The House Homeland Security Subcommittee on Counterterrorism and Intelligence opened its first hearing of the 119th Congress to examine how foreign terrorist organizations and other violent extremists use the internet, encrypted messaging apps, cryptocurrency and generative artificial intelligence to recruit, radicalize and mobilize individuals to violence.

The House Homeland Security Subcommittee on Counterterrorism and Intelligence opened its first hearing of the 119th Congress to examine how foreign terrorist organizations and other violent extremists use the internet, encrypted messaging apps, cryptocurrency and generative artificial intelligence to recruit, radicalize and mobilize individuals to violence.

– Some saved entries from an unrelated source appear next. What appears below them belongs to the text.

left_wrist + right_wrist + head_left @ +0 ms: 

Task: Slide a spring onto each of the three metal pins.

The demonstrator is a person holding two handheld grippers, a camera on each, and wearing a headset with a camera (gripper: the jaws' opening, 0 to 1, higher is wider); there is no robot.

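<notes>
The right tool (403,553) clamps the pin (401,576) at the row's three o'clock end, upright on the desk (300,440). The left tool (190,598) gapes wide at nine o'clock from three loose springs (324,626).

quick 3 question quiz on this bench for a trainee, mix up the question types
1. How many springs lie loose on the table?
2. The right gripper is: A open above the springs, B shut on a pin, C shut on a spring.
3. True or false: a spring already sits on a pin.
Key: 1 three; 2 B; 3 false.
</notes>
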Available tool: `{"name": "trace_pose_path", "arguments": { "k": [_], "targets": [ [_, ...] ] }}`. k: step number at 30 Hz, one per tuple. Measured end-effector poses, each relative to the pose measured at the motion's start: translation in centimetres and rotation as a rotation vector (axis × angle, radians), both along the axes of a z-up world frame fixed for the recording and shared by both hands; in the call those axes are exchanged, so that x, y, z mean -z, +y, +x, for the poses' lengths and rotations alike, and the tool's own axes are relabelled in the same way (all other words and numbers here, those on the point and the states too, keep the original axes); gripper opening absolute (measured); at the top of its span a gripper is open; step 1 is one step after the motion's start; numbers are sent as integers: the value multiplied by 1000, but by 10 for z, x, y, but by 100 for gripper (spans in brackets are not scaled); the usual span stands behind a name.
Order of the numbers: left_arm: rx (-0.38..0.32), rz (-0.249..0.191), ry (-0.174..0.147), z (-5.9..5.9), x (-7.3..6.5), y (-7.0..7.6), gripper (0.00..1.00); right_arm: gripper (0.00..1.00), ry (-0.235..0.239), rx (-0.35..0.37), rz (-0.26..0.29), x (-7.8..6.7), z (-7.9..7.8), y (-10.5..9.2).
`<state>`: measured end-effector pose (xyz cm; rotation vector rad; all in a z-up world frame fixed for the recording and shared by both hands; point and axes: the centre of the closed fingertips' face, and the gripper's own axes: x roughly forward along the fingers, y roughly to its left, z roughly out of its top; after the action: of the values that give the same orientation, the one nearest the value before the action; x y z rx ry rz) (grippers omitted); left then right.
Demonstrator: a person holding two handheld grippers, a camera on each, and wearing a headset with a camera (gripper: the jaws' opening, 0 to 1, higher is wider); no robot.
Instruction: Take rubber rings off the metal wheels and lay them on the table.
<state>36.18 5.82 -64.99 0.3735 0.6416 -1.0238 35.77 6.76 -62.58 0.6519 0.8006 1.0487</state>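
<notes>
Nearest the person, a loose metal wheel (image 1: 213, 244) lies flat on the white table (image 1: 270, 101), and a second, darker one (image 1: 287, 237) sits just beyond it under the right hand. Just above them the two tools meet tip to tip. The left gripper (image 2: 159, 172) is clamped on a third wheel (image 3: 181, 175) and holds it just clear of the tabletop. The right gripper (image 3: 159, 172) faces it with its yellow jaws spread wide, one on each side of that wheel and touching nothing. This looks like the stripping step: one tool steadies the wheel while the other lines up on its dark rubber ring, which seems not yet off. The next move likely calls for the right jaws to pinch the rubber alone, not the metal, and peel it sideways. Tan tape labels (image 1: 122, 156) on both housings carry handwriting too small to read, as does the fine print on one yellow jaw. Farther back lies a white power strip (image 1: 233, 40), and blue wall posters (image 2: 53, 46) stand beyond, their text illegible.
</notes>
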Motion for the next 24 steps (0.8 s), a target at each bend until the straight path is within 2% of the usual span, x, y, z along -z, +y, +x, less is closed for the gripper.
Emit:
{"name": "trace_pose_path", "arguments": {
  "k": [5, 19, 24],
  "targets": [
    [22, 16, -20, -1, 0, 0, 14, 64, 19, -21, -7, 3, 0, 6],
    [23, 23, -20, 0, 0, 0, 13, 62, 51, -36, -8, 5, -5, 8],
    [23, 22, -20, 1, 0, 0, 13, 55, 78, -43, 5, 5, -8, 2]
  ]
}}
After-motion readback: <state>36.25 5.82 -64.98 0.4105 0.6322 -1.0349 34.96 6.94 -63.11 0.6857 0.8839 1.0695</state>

Chairman Pflueger, presiding at the hearing, said the panel’s purpose was “to identify how foreign terrorist organizations like ISIS and other nefarious actors use the Internet, online networks, and generative AI to recruit and radicalize individuals to commit violence and terrorist acts.” He opened the session by citing the New Orleans New Year’s Day attack, noting investigators believe the perpetrator “self radicalized online through various propaganda channels affiliated with ISIS.”

The hearing brought four outside experts: David Gartenstein-Ross, senior advisor on asymmetric warfare at the Foundation for Defense of Democracies and founder/CEO of Valens Global; Aaron Zelin, senior research fellow at The Washington Institute and director of the Islamic State Worldwide Activity Map project; Daniel Flesch, senior policy analyst for the Middle East and North Africa at The Heritage Foundation; and Kurt Braddock, assistant professor of public communication at American University. Each summarized research and recommendations for policy responses.

Why it matters: witnesses and members said online radicalization is a persistent, evolving national-security threat that now includes new tools such as generative AI. The hearing focused on operational examples, current gaps in platform enforcement and potential congressional steps to ensure law enforcement and platforms can keep pace.